State will miss prisoner reduction deadline says report
SACRAMENTO
August 8, 2011
5:41am
• Says California needs to ask courts for more time
• Impacting future prison construction
Current state plans to reduce prison overcrowding to conform with a federal court order will fall short in meeting deadlines, according to a report from the nonpartisan Legislative Analysts Office.
A U.S. Supreme Court ruling in May requires the state to reduce overcrowding in its prisons to 137.5 percent of its “design capacity” within two years. That would mean moving about 34,000 felons out of state prisons in some fashion.
But a prison realignment plan that the Legislature recently enacted is unlikely by itself to reduce overcrowding sufficiently within the two-year deadline set by the court.
“This indicates to us that, as the U.S. Supreme Court suggested, a somewhat longer timeframe is warranted,” says Mac Taylor, legislative analyst. “In addition, we recommend that the Legislature consider how the overcrowding reduction will affect the types of prison facilities California Department of Corrections and Rehabilitation has planned to build. Finally, we recommend that the Legislature provide CDCR with more flexibility to use contract beds in order to manage overcrowding, particularly in the near term.”

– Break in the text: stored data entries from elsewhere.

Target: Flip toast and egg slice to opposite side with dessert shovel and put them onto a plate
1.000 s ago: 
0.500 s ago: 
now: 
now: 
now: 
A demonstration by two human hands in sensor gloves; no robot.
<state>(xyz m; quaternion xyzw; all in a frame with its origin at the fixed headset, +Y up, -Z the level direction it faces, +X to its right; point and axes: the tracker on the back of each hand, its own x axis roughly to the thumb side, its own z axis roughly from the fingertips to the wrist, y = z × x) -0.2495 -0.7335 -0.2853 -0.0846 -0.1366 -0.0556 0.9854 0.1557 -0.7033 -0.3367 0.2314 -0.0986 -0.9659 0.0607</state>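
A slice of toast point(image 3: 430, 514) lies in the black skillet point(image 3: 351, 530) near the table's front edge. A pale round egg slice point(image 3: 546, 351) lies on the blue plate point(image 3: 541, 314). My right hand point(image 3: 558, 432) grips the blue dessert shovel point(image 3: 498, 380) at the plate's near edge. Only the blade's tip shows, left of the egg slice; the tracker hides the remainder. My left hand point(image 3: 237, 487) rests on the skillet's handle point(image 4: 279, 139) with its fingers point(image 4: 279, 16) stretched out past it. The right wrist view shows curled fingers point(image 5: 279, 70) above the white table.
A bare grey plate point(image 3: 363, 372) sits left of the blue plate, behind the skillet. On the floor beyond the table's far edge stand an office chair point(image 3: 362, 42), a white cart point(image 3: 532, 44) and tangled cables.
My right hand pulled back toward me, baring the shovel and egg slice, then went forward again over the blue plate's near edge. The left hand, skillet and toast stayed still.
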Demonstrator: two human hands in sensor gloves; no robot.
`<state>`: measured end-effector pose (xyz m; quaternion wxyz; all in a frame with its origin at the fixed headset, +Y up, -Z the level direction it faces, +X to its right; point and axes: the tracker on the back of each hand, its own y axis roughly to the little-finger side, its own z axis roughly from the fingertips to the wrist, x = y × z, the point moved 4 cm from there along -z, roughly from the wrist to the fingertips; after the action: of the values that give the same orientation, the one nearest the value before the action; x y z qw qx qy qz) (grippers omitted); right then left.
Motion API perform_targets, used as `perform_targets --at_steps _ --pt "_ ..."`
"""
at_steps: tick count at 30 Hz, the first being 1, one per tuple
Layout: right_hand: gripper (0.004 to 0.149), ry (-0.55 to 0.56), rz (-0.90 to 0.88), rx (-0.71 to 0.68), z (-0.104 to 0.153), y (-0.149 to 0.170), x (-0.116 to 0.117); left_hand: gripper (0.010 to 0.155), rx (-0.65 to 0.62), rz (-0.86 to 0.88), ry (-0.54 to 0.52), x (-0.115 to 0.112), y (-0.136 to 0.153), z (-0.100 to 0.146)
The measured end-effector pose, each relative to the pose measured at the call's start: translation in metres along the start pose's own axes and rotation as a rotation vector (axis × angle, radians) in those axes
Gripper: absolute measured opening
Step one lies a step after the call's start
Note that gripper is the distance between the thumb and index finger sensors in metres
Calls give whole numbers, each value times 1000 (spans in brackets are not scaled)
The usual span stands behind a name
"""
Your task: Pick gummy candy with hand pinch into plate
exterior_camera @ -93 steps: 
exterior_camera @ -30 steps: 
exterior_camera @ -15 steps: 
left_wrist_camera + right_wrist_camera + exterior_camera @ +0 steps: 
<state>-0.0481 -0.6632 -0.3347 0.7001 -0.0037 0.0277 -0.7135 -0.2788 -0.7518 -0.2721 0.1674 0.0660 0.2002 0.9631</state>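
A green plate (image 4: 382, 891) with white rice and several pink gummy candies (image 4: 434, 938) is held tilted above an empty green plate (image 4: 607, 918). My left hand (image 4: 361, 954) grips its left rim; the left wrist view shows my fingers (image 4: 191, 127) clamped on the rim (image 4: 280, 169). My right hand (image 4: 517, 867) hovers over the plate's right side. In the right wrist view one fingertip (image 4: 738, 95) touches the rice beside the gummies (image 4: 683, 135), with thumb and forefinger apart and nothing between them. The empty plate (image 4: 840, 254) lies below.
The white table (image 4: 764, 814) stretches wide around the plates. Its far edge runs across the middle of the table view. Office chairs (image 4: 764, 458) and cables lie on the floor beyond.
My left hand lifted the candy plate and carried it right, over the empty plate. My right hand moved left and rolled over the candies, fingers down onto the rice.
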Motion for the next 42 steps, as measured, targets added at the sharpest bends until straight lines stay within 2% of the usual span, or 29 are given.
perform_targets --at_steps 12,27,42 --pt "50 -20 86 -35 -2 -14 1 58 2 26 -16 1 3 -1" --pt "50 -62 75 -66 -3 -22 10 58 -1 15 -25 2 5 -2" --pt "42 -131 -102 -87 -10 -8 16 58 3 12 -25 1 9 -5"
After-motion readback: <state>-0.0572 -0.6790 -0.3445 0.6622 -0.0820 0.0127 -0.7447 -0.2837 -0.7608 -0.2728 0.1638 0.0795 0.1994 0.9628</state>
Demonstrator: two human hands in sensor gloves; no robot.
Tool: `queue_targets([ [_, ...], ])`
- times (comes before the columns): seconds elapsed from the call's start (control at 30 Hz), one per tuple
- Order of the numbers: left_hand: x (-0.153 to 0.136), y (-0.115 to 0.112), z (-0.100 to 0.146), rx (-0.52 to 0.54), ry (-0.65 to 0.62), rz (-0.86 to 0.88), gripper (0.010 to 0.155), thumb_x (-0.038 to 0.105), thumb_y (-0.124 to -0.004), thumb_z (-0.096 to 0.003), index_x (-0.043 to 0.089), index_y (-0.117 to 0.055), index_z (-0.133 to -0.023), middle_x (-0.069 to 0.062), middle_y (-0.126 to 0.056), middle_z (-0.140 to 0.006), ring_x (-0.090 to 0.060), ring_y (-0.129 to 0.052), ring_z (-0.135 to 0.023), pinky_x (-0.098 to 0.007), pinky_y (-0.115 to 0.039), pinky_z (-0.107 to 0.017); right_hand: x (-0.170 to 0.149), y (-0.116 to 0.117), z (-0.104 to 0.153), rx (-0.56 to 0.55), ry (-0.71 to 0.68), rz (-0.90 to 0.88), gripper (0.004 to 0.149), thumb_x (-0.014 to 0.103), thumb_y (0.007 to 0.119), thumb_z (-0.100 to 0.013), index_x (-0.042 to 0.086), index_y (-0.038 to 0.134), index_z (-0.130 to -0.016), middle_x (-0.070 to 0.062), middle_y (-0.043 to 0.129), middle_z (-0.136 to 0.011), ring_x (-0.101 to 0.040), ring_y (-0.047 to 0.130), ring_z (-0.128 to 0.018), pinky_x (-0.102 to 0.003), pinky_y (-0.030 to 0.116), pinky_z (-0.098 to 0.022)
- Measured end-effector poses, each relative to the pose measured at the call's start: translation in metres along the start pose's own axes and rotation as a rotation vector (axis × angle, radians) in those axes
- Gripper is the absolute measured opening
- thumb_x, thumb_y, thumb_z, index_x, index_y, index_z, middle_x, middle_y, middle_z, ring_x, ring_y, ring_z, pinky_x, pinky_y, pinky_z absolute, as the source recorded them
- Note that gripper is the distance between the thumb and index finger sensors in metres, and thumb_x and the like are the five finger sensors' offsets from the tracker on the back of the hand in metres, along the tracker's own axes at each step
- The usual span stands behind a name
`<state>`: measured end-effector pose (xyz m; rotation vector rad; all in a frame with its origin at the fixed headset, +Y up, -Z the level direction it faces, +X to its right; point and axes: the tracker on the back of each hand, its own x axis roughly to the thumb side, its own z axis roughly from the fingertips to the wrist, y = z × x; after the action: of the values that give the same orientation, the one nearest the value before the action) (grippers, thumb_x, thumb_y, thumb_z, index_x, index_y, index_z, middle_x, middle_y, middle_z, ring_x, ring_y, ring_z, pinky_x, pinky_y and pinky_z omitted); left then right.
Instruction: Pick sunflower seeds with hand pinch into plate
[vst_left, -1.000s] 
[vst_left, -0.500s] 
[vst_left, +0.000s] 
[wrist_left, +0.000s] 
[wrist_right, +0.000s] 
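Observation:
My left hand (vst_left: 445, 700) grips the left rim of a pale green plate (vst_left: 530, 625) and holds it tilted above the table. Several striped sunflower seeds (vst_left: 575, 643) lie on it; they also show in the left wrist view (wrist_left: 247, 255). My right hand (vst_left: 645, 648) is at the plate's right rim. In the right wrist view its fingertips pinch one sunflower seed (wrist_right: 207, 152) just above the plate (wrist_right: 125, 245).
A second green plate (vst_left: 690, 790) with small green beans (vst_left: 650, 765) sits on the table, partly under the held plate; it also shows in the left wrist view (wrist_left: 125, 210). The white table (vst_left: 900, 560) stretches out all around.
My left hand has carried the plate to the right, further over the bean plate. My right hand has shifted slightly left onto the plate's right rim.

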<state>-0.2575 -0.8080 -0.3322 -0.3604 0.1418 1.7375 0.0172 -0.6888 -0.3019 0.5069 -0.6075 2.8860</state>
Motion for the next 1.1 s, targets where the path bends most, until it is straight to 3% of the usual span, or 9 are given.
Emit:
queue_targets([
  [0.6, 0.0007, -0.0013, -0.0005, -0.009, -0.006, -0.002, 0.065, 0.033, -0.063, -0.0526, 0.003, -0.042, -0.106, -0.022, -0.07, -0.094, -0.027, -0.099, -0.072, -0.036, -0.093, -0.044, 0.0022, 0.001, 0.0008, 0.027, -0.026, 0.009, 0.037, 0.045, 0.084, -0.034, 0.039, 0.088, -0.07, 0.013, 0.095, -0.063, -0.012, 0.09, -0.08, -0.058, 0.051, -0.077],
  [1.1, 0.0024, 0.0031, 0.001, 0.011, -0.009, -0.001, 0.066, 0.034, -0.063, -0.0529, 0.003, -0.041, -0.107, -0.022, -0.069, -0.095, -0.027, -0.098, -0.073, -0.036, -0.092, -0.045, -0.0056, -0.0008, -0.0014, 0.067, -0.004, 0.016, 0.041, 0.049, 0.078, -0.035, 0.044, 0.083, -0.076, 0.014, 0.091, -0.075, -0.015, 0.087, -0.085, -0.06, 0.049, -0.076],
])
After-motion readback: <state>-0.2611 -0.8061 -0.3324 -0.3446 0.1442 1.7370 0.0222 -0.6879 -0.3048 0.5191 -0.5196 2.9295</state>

Addressing these issues would help to better plan for a dramatically reduced state inmate population within the state’s current fiscal situation.
Under construction in Stockton is a new inmate hospital prison but it will not have a significant impact on overcrowding the report says.
“According to information provided to us by the department based on its current plan for … construction, the design capacity of the state’s prison system would increase by about 600 beds by July 2013 and by 13,500 beds by 2018,” says Mr. Taylor’s report.
“This means that the department’s current prison construction plan would likely have little impact on the state’s ability to comply with the … ruling in the next two years — although it could have a much larger impact in the longer term,” he writes.